* **The task**
Please report how many lines of the following entries hold the word "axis", giving the number alone.

Stored dataset items
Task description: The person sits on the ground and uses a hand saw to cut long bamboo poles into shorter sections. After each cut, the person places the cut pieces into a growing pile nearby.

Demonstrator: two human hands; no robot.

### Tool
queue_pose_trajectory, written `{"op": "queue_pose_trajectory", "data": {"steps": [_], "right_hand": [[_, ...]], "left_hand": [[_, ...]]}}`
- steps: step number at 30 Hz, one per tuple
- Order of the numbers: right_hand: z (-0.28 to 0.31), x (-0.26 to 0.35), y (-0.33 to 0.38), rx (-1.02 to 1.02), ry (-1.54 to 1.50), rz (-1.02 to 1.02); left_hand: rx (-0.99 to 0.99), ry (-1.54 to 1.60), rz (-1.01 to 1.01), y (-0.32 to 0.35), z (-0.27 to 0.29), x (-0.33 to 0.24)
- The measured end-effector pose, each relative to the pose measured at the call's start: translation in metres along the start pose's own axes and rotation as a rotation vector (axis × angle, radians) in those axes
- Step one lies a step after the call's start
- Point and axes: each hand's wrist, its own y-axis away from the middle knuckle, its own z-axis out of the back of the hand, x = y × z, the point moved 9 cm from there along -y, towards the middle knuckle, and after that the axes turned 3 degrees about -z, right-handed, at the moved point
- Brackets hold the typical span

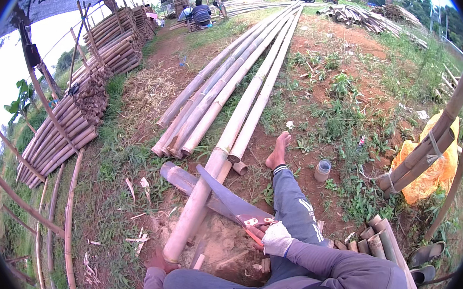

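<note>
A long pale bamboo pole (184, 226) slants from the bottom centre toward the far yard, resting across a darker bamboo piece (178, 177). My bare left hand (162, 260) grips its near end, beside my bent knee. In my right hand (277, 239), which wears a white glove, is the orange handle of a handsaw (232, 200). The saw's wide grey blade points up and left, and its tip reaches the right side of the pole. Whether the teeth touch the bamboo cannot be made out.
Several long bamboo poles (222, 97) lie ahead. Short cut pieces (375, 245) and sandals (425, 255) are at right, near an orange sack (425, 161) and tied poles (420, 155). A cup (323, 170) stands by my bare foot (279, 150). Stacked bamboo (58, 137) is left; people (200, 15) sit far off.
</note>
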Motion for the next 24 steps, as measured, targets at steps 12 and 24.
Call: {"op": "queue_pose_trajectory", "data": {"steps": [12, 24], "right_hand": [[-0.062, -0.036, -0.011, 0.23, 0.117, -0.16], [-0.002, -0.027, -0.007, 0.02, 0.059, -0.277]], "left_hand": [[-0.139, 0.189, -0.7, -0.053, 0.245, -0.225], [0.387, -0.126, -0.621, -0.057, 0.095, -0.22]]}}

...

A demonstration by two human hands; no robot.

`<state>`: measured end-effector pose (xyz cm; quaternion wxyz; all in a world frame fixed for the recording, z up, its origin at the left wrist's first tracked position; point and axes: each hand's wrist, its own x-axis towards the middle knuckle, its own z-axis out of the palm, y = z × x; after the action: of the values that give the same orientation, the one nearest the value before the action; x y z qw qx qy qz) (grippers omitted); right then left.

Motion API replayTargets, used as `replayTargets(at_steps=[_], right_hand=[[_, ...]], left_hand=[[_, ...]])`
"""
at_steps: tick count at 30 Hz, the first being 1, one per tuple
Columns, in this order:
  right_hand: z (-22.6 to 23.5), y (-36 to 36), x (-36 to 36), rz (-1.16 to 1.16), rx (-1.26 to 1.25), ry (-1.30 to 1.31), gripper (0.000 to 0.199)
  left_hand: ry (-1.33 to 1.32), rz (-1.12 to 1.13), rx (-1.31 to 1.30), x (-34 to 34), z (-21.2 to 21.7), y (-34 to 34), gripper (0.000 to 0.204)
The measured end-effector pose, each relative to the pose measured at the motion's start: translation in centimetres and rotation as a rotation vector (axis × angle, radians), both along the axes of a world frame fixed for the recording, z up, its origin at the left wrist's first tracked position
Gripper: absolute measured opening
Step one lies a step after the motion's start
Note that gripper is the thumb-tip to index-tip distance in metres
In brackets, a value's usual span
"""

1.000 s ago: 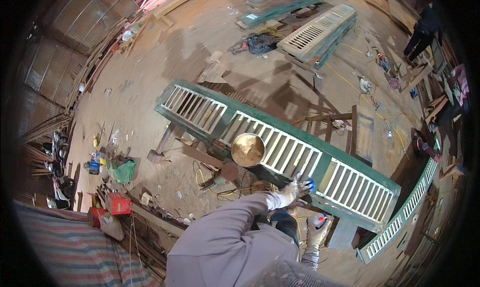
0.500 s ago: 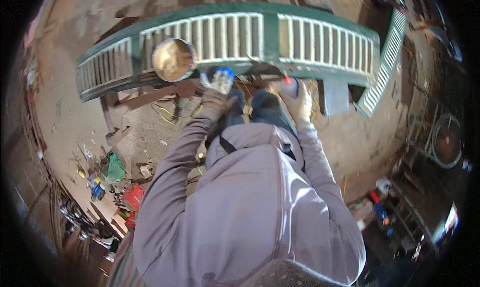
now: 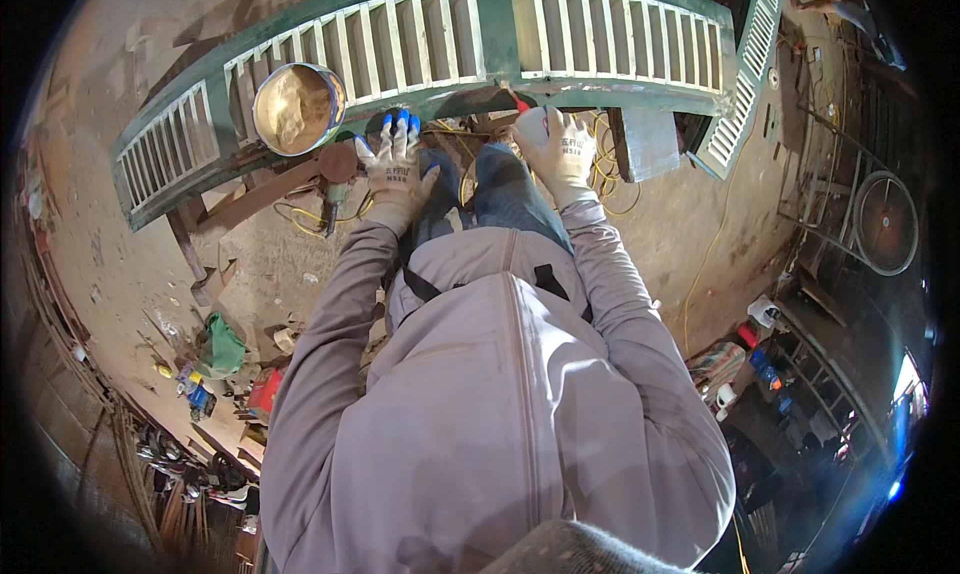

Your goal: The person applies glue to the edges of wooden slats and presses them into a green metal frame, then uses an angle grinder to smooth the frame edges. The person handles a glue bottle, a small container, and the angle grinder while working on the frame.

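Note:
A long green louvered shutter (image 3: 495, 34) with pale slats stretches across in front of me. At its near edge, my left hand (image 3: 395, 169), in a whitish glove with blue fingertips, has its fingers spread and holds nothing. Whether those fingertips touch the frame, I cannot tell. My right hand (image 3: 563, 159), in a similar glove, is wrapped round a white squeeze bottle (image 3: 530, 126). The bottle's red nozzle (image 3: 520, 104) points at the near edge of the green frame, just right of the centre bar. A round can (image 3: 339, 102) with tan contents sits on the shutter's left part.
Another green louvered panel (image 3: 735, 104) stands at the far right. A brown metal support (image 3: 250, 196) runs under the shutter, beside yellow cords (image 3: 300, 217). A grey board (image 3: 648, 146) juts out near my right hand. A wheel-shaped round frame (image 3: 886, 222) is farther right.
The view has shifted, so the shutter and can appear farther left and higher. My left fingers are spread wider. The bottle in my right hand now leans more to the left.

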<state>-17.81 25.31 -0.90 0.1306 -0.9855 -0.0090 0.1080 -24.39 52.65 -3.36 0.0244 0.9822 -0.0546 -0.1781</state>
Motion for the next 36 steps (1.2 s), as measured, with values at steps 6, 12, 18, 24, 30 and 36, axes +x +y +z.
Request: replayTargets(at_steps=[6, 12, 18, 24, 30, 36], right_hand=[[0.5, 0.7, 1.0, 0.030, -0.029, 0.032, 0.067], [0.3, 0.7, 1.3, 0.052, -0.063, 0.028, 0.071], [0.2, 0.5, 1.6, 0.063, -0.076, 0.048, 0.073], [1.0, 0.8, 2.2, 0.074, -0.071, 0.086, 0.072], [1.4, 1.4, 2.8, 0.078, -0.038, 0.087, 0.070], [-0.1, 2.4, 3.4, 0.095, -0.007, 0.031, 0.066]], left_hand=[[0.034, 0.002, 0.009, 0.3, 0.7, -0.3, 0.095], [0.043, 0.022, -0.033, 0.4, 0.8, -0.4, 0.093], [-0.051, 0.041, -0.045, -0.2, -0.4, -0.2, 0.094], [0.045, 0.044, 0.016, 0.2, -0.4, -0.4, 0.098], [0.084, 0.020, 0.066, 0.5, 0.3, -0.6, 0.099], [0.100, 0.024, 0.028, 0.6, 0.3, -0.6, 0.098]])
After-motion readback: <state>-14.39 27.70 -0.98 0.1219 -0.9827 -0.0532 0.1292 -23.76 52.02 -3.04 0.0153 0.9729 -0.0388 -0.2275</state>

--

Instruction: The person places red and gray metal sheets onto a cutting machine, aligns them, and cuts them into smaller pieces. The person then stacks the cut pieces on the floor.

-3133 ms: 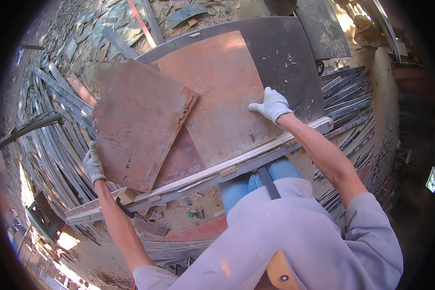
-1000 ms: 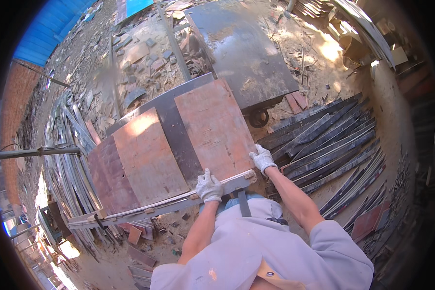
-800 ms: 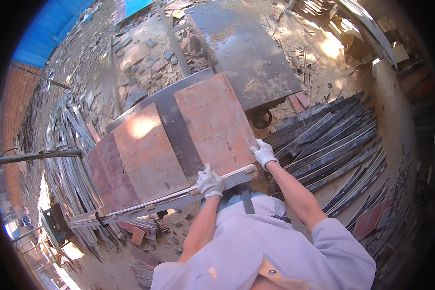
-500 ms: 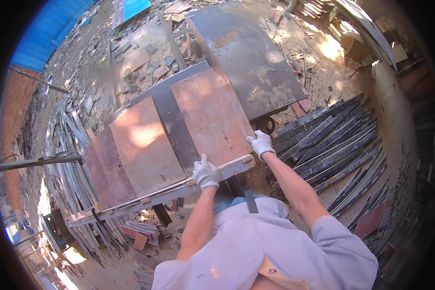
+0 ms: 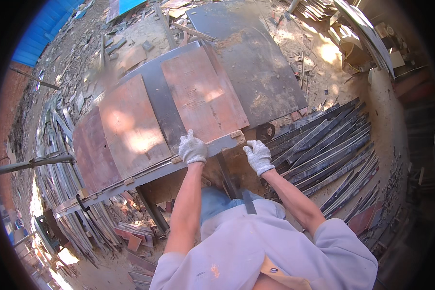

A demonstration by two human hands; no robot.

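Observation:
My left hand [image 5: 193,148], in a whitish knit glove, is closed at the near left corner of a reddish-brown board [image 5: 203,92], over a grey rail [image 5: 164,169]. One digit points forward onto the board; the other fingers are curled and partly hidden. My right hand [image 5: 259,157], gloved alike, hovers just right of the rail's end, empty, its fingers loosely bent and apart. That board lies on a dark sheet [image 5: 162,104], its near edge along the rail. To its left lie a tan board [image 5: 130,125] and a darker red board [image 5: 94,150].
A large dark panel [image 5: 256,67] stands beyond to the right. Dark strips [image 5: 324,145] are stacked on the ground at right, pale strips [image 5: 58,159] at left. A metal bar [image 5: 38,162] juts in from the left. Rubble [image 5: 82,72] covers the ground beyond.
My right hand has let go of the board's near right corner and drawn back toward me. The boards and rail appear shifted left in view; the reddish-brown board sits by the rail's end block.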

* **Response to the exercise**
4